**What to work on:**
Which lines of the entries contain the word "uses"? Please list them.
Top of The data
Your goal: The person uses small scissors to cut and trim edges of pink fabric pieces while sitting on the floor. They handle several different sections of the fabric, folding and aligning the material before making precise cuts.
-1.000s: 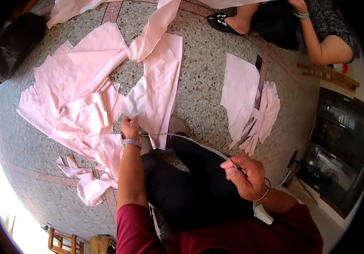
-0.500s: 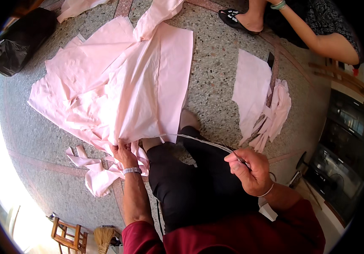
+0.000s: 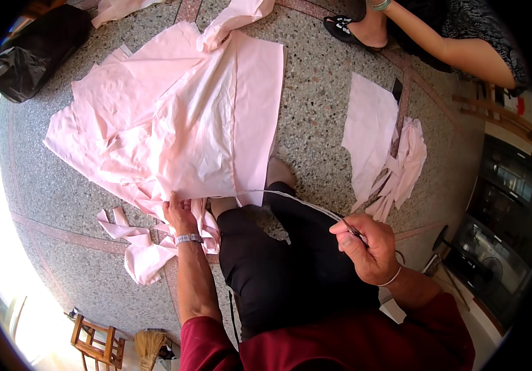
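Observation:
My left hand (image 3: 179,213) is closed on the lower edge of a pink fabric piece (image 3: 198,142), which lies spread over a large pile of crumpled pink cloth on the speckled floor. My right hand (image 3: 365,247) is closed round a small dark metal tool, apparently scissors, with pale cord (image 3: 306,201) at its fingertips. The cord runs leftward over my legs to the fabric's lower edge. Loose pink strips (image 3: 142,260) lie left of my left hand. A separate piece (image 3: 368,136) with more strips lies to the right.
A black plastic bag (image 3: 37,49) lies upper left. A co-worker's arm (image 3: 458,52) and slippered foot (image 3: 349,31) are upper right. A wooden stool (image 3: 96,340) and straw broom (image 3: 148,346) stand lower left, a glass-fronted cabinet (image 3: 495,216) and wooden bench (image 3: 495,117) at right.
My left hand has moved down and left with the fabric, which now covers more of the middle of the pile. The surroundings have shifted in view. My right hand keeps its grip.

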The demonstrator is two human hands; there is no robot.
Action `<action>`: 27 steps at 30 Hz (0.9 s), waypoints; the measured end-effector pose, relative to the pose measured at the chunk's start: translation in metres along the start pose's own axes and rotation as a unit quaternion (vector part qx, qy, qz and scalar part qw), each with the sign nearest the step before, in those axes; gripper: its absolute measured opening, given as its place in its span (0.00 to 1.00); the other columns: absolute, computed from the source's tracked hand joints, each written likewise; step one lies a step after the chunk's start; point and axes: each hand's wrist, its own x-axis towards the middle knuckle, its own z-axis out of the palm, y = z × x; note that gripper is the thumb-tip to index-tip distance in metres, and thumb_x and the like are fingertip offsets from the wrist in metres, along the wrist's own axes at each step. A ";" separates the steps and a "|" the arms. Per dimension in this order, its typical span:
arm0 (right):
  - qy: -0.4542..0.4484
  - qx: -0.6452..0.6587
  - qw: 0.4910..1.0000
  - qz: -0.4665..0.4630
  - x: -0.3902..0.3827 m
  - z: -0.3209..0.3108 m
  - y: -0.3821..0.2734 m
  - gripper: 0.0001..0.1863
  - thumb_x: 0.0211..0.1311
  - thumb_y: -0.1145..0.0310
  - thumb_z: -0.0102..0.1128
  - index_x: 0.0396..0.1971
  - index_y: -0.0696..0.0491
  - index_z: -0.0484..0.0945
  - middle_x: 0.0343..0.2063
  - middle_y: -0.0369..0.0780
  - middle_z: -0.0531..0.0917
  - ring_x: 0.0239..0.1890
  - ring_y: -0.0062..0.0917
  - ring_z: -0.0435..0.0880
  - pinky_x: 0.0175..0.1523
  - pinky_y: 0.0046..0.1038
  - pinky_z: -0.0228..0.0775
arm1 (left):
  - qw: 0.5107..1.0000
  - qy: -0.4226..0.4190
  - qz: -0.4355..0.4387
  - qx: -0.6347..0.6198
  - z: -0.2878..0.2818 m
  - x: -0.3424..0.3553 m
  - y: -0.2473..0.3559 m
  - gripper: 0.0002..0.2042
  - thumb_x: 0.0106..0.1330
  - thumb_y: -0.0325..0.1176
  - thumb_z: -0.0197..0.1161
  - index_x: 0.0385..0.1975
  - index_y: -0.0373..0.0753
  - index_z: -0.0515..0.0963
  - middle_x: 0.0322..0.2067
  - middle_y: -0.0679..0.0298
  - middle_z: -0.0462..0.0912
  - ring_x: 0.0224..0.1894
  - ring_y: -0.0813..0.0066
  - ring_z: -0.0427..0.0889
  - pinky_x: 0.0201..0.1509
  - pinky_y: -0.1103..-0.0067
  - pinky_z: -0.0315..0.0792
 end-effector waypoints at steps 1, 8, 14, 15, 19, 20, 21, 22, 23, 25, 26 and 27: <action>-0.002 -0.001 1.000 0.000 0.000 0.000 -0.001 0.05 0.66 0.75 0.58 0.38 0.60 0.78 0.25 0.38 0.81 0.21 0.19 0.76 0.28 0.21 0.68 | 1.000 -0.006 -0.008 -0.007 0.000 0.000 0.001 0.08 0.65 0.32 0.61 0.34 0.40 0.68 0.34 0.63 0.78 0.36 0.70 0.79 0.43 0.74 0.76; -0.004 -0.013 1.000 0.001 -0.002 0.004 -0.004 0.06 0.66 0.75 0.58 0.38 0.60 0.78 0.26 0.39 0.82 0.22 0.20 0.79 0.29 0.21 0.70 | 1.000 0.003 -0.008 -0.007 0.001 -0.005 0.007 0.08 0.64 0.32 0.61 0.34 0.41 0.67 0.34 0.63 0.78 0.37 0.68 0.80 0.45 0.73 0.76; -0.011 -0.024 1.000 -0.004 -0.004 0.006 -0.006 0.06 0.66 0.75 0.58 0.39 0.61 0.77 0.27 0.40 0.83 0.24 0.21 0.81 0.30 0.21 0.72 | 1.000 -0.010 -0.006 -0.002 -0.010 0.001 0.003 0.08 0.65 0.33 0.61 0.34 0.41 0.67 0.34 0.63 0.77 0.37 0.69 0.79 0.45 0.74 0.76; -0.013 -0.027 1.000 -0.005 -0.004 0.007 -0.007 0.06 0.66 0.75 0.58 0.39 0.61 0.77 0.28 0.40 0.83 0.24 0.21 0.81 0.30 0.21 0.72 | 1.000 -0.009 -0.006 -0.007 -0.010 -0.001 0.004 0.08 0.65 0.33 0.61 0.34 0.41 0.67 0.34 0.63 0.77 0.37 0.69 0.79 0.45 0.74 0.76; -0.016 -0.033 0.999 -0.017 -0.006 0.008 -0.008 0.06 0.66 0.75 0.58 0.39 0.61 0.76 0.29 0.41 0.84 0.26 0.22 0.82 0.31 0.22 0.73 | 1.000 -0.015 0.000 -0.023 -0.015 -0.003 0.003 0.09 0.64 0.33 0.62 0.35 0.41 0.68 0.35 0.63 0.78 0.37 0.69 0.79 0.43 0.74 0.76; -0.016 -0.037 0.999 -0.025 -0.006 0.008 -0.008 0.06 0.66 0.75 0.58 0.39 0.61 0.76 0.30 0.41 0.84 0.26 0.22 0.82 0.32 0.22 0.73 | 1.000 -0.016 0.000 -0.027 -0.016 -0.004 0.003 0.09 0.64 0.33 0.62 0.35 0.41 0.68 0.35 0.63 0.78 0.37 0.69 0.79 0.43 0.74 0.76; -0.015 -0.040 0.999 -0.032 -0.006 0.009 -0.009 0.06 0.66 0.75 0.58 0.39 0.62 0.76 0.30 0.41 0.84 0.26 0.22 0.82 0.32 0.22 0.74 | 1.000 -0.013 -0.007 -0.017 -0.018 -0.005 0.003 0.09 0.65 0.33 0.62 0.37 0.41 0.68 0.36 0.62 0.78 0.38 0.68 0.79 0.44 0.73 0.76; -0.017 -0.041 0.999 -0.029 -0.007 0.009 -0.009 0.06 0.66 0.75 0.57 0.39 0.62 0.76 0.31 0.42 0.84 0.27 0.23 0.83 0.32 0.22 0.74 | 1.000 -0.009 -0.015 -0.007 -0.021 -0.007 0.003 0.09 0.65 0.33 0.61 0.39 0.41 0.68 0.37 0.62 0.77 0.39 0.68 0.79 0.45 0.72 0.75; -0.020 -0.042 0.999 -0.026 -0.008 0.009 -0.010 0.06 0.66 0.75 0.57 0.39 0.62 0.76 0.31 0.42 0.84 0.27 0.23 0.83 0.33 0.22 0.74 | 1.000 -0.005 -0.022 0.003 -0.023 -0.009 0.003 0.09 0.65 0.33 0.60 0.41 0.41 0.69 0.37 0.61 0.77 0.41 0.67 0.79 0.46 0.71 0.75; -0.021 -0.046 0.998 -0.023 -0.010 0.010 -0.010 0.06 0.66 0.76 0.57 0.39 0.62 0.75 0.32 0.43 0.84 0.28 0.24 0.84 0.33 0.23 0.75 | 0.999 -0.007 -0.030 0.009 -0.029 -0.009 0.003 0.10 0.65 0.33 0.60 0.42 0.41 0.69 0.38 0.61 0.77 0.42 0.66 0.79 0.47 0.71 0.74; -0.020 -0.048 0.998 -0.023 -0.011 0.011 -0.010 0.06 0.66 0.76 0.57 0.39 0.62 0.75 0.32 0.43 0.84 0.29 0.24 0.84 0.33 0.23 0.75 | 0.999 -0.011 -0.031 0.005 -0.034 -0.008 0.001 0.10 0.65 0.33 0.60 0.42 0.41 0.69 0.38 0.61 0.77 0.41 0.66 0.79 0.47 0.71 0.74; -0.020 -0.050 0.998 -0.024 -0.012 0.012 -0.010 0.06 0.66 0.76 0.57 0.40 0.62 0.75 0.32 0.43 0.84 0.29 0.25 0.84 0.33 0.23 0.75 | 0.999 -0.015 -0.031 0.001 -0.037 -0.008 0.001 0.10 0.65 0.33 0.60 0.42 0.41 0.69 0.37 0.61 0.77 0.41 0.66 0.78 0.46 0.72 0.74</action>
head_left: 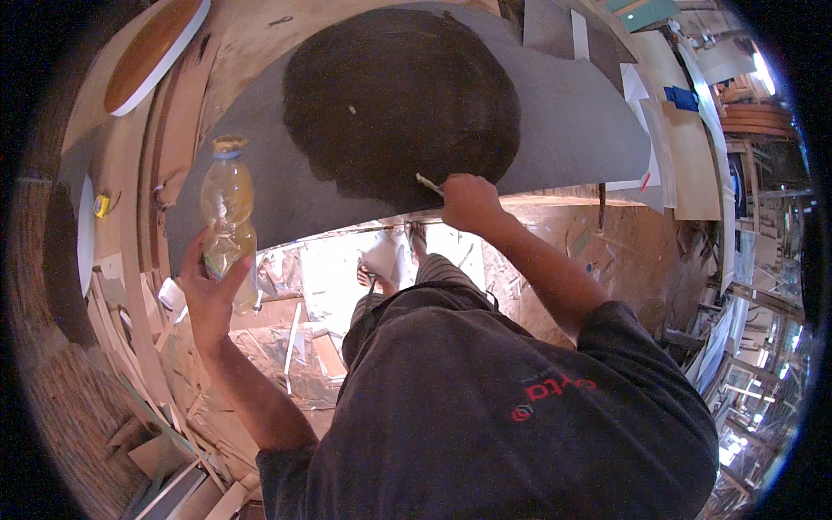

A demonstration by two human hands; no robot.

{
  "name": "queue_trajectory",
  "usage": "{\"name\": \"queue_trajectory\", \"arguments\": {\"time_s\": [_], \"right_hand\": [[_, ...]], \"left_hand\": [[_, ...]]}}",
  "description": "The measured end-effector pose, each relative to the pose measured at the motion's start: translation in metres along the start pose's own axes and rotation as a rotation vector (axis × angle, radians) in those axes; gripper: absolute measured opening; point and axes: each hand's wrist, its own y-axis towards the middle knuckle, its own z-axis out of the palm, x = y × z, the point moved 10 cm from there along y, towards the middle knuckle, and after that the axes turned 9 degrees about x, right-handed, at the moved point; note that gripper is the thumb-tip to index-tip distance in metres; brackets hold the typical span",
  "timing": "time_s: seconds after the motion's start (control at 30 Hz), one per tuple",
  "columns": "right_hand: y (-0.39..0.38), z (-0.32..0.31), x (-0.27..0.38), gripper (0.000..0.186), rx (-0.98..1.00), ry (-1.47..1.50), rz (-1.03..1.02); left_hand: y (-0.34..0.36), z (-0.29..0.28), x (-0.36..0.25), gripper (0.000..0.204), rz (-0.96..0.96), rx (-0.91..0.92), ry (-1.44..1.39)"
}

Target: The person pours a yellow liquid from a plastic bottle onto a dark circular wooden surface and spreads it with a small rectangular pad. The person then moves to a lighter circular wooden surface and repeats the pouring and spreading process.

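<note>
A clear plastic bottle with a yellowish tint stands upright in my left hand, whose fingers wrap round its lower half. My right hand is closed at the near edge of a grey sheet with a curved outline. From its fingers a short pale stick-like piece points left; the rest of it is hidden in my grip. A large dark, wet-looking patch covers the middle of the sheet, with a small pale fleck on it. The pale piece's tip lies over the patch's near edge.
A brown rounded board with a white edge lies at the far left, and a yellow tape measure below it. Long wood strips run along the left. Flat panels and a blue item sit at the right. Scraps litter the floor.
</note>
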Motion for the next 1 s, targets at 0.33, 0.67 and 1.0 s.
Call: {"name": "queue_trajectory", "arguments": {"time_s": [0.33, 0.67, 1.0], "right_hand": [[-0.023, 0.032, 0.037, 0.028, 0.233, -0.092, -0.234], [0.026, -0.082, -0.210, 0.040, -0.239, 0.983, -0.031], [0.197, -0.197, -0.181, 0.038, -0.428, 0.091, -0.099]], "left_hand": [[-0.009, -0.006, 0.003, 0.065, 0.005, -0.043, -0.018], [-0.019, -0.007, -0.022, 0.062, -0.072, -0.092, 0.116], [-0.018, 0.005, -0.026, 0.069, -0.216, -0.185, 0.151]]}}
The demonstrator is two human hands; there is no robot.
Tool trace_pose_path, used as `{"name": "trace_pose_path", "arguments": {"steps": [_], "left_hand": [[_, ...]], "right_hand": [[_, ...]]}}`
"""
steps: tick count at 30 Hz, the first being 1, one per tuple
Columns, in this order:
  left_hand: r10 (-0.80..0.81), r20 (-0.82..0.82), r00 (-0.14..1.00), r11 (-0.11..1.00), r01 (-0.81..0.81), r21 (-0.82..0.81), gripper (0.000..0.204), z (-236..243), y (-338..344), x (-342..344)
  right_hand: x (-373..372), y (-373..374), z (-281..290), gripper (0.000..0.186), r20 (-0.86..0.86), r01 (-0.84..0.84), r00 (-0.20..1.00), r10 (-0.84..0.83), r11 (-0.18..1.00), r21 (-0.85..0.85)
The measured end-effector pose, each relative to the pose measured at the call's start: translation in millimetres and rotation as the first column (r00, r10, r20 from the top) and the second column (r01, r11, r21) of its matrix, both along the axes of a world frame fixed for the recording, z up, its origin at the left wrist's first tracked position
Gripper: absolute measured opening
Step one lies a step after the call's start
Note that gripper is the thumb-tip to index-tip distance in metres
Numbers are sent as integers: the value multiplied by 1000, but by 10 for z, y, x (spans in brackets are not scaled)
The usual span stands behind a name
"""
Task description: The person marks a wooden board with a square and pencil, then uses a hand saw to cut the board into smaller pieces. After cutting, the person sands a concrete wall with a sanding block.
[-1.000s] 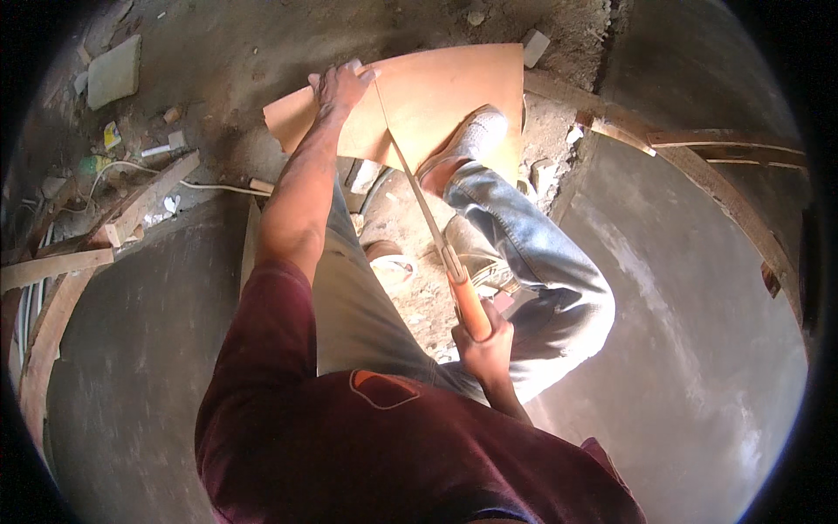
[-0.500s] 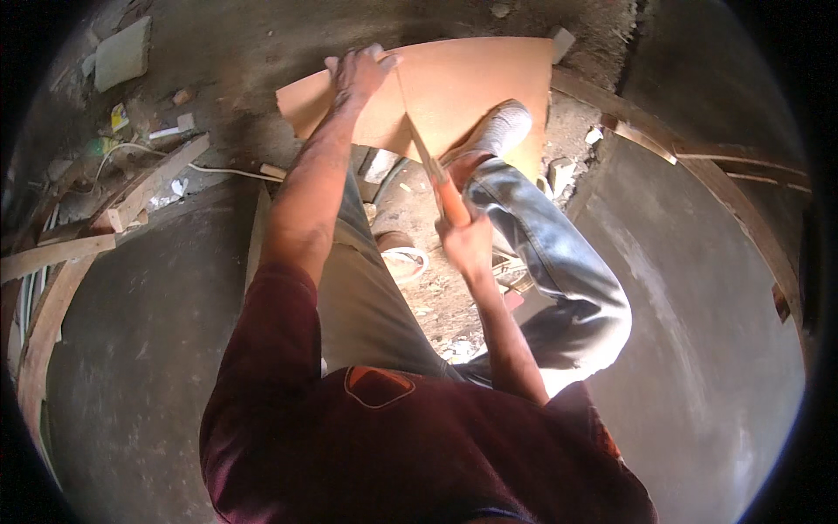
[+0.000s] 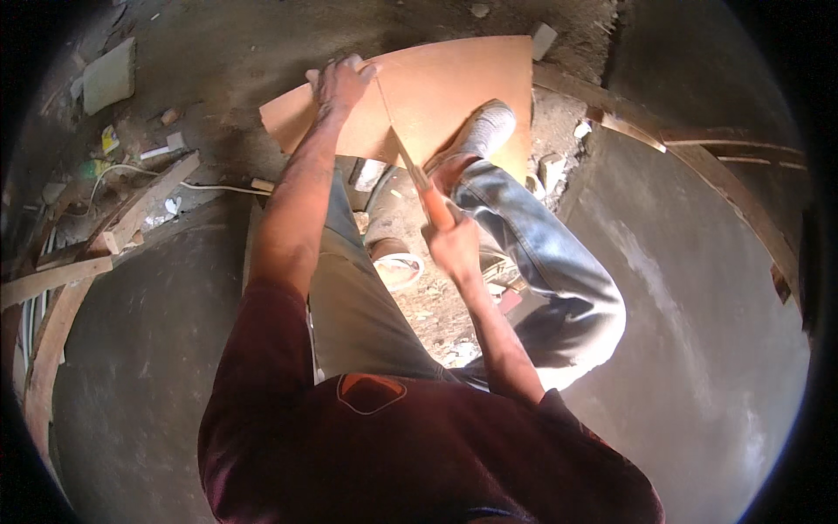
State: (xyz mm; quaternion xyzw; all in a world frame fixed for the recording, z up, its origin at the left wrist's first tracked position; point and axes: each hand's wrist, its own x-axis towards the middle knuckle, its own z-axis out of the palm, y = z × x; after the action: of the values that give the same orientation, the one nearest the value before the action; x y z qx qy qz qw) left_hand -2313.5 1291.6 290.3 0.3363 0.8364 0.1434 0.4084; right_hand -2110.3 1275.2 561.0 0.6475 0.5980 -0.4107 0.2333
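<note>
A thin reddish-brown sheet of board (image 3: 454,74) lies across the far side, tilted a little, with one shoe (image 3: 489,128) resting on its right part. My left hand (image 3: 340,86) is closed over the board's far edge, left of a thin straight line that runs toward me. In my right hand (image 3: 456,247) is a handsaw (image 3: 436,205), gripped by its orange handle. The saw's narrow blade slants up and away, meeting the near part of the board along that line. Where the blade passes below the sheet is hidden.
Wooden planks (image 3: 144,205) lie at the left with a white cable (image 3: 223,187). A curved timber edge (image 3: 724,188) runs along the right. Below the board, between my legs, sit a round white-rimmed container (image 3: 400,272) and rubble. A pale block (image 3: 111,77) lies far left.
The whole view has shifted slightly, so things appear further left. The saw has moved a little back toward me along the line. My left hand keeps its place on the board.
</note>
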Motion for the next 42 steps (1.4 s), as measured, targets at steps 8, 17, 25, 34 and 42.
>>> {"name": "trace_pose_path", "arguments": {"steps": [8,17,25,34,42], "left_hand": [[4,28,1000,1000,-4,-18,53,201,99,-168],[49,16,999,996,-50,78,54,173,25,48],[-10,-87,996,997,17,78,49,76,33,-87],[13,-95,995,994,-3,106,49,4,33,-119],[45,-92,995,983,-28,183,49,8,-15,-92]], "right_hand": [[229,-148,1469,48,-58,-219,973,223,973,72],[96,-58,1,32,55,-50,997,48,998,30],[324,-179,1250,29,32,-289,957,287,946,147],[192,-125,1241,34,34,-434,901,433,894,111],[461,-415,-186,33,-43,-289,953,299,945,156]]}}
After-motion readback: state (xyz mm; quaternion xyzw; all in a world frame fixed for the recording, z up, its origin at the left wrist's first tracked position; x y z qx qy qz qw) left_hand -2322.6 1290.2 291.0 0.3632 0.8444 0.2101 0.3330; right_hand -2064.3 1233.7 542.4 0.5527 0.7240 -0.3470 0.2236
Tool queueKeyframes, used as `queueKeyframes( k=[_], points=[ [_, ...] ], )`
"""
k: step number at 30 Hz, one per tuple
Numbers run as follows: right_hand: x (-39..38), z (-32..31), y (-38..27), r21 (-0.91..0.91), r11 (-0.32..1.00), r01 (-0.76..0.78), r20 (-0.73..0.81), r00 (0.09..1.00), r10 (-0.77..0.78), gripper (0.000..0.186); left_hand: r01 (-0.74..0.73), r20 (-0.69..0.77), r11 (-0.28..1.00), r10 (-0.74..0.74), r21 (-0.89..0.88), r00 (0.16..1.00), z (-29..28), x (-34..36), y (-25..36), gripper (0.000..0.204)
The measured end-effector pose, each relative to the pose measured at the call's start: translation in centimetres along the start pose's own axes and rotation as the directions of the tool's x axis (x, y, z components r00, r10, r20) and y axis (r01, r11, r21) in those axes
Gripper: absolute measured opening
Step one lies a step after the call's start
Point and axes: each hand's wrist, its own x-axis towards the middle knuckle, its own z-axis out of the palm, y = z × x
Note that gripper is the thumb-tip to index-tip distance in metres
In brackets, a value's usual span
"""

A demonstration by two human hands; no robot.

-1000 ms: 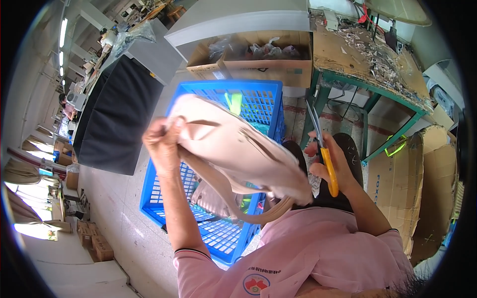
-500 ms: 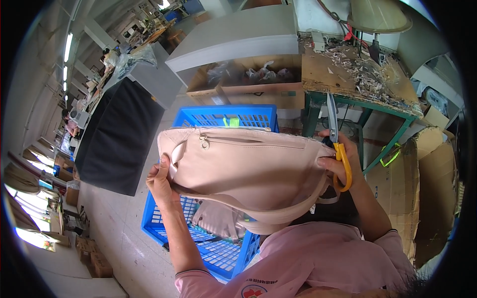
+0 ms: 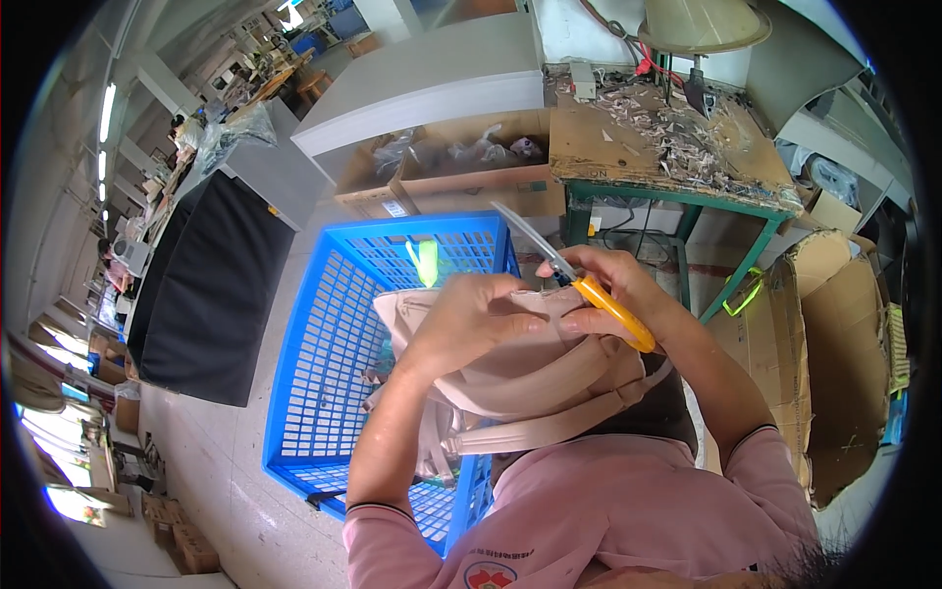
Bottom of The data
**Output:**
Your goal: The person uses small scissors to cut and trim edges of pink fabric pieces while sitting on the floor. They handle several different sections of the fabric, folding and aligning the material before making precise cuts.
Task description: The person marks a wooden board with a square and pencil, then uses a hand saw to cut the board into smaller pieces. After cutting, the person sands a concrete wall with a sanding block.

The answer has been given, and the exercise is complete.